Problem to solve ▸ Render every line of the data exactly as written, and leave out the pictures.

•••

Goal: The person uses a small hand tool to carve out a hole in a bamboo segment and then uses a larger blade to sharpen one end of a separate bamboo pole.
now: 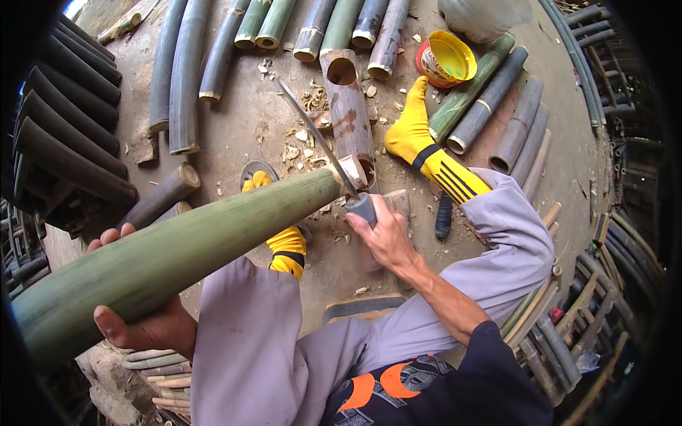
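Observation:
A thick green bamboo pole (192,245) slants up from the lower left, its trimmed end near the middle of the view. My left hand (156,323) is wrapped round it from below, with fingertips showing over the far side. My right hand (387,238) grips the grey handle of a long-bladed knife (312,131). Its narrow blade points up and left, passing across the pole's cut end; whether the edge touches the bamboo I cannot tell. Behind that end lies a brown, mottled bamboo section (348,117) with an open hollow top, and pale chips (291,153) are scattered beside it.
Cut bamboo lengths (312,32) lie in a row at the far side, more at right beside a yellow and red tub (446,60). Dark poles (74,156) are stacked at left. A dark handle (443,215) lies near my right leg. My yellow-socked feet flank the work.

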`<state>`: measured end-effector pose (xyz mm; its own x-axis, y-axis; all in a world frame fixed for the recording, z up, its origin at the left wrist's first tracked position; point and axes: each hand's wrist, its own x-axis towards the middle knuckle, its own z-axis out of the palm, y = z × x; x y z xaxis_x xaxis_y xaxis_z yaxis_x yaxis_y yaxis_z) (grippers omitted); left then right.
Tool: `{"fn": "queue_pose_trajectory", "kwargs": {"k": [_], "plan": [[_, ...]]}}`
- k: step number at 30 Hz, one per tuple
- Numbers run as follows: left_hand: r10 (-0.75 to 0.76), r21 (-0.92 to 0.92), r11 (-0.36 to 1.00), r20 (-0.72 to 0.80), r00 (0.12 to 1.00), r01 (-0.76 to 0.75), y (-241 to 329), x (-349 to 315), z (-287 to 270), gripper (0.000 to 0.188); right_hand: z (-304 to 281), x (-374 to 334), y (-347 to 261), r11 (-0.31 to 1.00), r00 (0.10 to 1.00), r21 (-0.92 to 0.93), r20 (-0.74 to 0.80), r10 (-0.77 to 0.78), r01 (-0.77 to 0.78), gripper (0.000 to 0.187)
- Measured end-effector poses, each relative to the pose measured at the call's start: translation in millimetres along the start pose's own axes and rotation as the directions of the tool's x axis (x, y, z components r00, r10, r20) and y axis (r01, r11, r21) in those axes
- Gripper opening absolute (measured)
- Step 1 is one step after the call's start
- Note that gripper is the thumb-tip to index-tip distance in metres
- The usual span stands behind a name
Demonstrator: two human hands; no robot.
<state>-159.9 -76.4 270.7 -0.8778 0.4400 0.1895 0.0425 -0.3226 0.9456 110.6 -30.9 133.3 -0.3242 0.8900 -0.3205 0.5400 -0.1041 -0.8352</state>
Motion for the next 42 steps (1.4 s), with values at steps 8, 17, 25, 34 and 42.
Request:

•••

Expected answer ▸
Goal: The person uses a small hand tool to carve out a hole in a bamboo segment and then uses a larger blade to sharpen one end of a separate bamboo pole.
now: 
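Observation:
A thick green bamboo pole (192,245) slants up from the lower left, its trimmed end near the middle of the view. My left hand (156,323) is wrapped round it from below, with fingertips showing over the far side. My right hand (387,238) grips the grey handle of a long-bladed knife (312,131). Its narrow blade points up and left, passing across the pole's cut end; whether the edge touches the bamboo I cannot tell. Behind that end lies a brown, mottled bamboo section (348,117) with an open hollow top, and pale chips (291,153) are scattered beside it.
Cut bamboo lengths (312,32) lie in a row at the far side, more at right beside a yellow and red tub (446,60). Dark poles (74,156) are stacked at left. A dark handle (443,215) lies near my right leg. My yellow-socked feet flank the work.
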
`<state>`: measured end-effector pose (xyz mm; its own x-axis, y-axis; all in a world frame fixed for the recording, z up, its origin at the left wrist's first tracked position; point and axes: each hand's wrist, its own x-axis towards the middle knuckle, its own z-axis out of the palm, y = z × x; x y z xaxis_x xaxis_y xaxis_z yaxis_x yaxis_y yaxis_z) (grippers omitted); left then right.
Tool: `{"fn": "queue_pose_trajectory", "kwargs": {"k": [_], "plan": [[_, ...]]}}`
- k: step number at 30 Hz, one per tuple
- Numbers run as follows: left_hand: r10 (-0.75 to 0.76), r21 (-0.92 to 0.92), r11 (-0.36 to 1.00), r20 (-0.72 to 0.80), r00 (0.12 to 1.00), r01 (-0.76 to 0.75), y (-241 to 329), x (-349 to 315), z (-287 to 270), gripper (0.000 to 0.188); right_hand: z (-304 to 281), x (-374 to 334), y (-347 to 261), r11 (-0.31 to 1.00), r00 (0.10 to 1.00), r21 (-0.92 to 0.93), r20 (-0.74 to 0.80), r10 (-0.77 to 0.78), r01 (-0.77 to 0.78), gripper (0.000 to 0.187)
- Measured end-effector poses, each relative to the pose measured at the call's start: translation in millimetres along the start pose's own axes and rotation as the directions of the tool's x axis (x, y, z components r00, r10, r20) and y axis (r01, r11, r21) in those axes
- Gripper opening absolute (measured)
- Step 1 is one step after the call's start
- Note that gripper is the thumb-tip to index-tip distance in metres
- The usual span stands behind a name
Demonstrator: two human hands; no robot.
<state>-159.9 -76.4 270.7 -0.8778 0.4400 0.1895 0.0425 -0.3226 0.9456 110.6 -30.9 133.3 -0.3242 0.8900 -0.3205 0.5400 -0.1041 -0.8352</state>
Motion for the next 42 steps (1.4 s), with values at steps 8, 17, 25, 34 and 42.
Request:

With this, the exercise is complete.